CRO

Evotec partners up for rare disease R&D in a discovery deal

Evotec's CRO division signed a deal with the Beyond Batten Disease Foundation to help discover new potential treatments for the rare, fatal nervous disorder.

Under the agreement, Evotec will lend its early-stage know-how to help the foundation vet potential therapies for Batten disease, an inherited disorder of the nervous system that often leads to seizures, psychosis and premature death. Evotec will join existing foundation-led efforts to turn academic research into viable drug candidates. The German company is on hand to help the foundation pick winning ideas and back away from those less likely to success in early development.

Evotec isn't disclosing financial details of the deal, saying only that it includes "substantial research funding" and stretches through 2017 with an optional extension.

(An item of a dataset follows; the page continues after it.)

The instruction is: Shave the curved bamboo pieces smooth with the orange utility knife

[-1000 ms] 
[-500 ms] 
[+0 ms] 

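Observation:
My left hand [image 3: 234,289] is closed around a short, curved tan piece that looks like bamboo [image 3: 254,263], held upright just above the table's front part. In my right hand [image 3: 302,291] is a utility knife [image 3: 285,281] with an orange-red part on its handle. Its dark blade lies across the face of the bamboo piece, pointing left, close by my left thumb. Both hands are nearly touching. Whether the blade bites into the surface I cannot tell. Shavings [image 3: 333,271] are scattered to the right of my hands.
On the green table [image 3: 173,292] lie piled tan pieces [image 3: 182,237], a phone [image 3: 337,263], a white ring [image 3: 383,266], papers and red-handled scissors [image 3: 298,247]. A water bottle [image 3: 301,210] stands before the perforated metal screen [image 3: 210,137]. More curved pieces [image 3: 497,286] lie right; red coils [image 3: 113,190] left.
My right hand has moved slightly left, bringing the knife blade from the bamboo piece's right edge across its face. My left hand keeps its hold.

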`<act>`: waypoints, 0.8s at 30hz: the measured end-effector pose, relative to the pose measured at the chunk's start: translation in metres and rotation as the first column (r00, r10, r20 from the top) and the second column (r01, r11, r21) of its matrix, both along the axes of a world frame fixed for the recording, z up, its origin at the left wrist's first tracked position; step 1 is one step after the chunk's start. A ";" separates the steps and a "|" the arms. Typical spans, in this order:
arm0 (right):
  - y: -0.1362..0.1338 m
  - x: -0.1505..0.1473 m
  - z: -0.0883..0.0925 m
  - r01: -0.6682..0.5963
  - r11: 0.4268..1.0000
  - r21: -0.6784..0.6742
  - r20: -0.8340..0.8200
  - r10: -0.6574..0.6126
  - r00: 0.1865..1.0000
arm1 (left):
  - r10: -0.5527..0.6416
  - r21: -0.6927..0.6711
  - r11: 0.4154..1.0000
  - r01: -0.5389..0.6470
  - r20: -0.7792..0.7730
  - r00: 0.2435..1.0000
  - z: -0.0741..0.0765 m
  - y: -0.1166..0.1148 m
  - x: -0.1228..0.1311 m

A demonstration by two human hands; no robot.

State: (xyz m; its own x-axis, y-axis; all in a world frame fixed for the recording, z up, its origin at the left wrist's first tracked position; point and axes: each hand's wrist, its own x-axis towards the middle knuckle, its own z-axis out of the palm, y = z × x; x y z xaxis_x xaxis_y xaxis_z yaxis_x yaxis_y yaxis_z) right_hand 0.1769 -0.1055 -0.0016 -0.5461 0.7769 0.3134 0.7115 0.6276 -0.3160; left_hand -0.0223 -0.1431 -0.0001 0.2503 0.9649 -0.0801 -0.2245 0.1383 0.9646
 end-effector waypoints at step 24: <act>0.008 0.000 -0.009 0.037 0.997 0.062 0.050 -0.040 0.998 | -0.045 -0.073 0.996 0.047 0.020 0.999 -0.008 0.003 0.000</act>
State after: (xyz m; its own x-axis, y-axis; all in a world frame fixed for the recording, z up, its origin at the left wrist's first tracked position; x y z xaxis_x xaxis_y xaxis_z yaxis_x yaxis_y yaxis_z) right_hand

The partnership follows a line of research tie-ups for Evotec, which has joined forces with the National Cancer Institute, Yale University, Harvard University and others.

Each deal taps EVT Execute, the company's in-house CRO that provides drug development services on a contract basis and has ongoing relationships with Roche ($RHHBY), Sanofi ($SNY), Johnson & Johnson ($JNJ) and other drugmakers. EVT Innovate, Evotec's other unit, develops proprietary therapies to be outlicensed to pharma partners.

In the first half of the year, Evotec grew its revenue by 37%, with its CRO division growing 49% over the same period in 2014 to offset a 5% decline in proprietary R&D cash.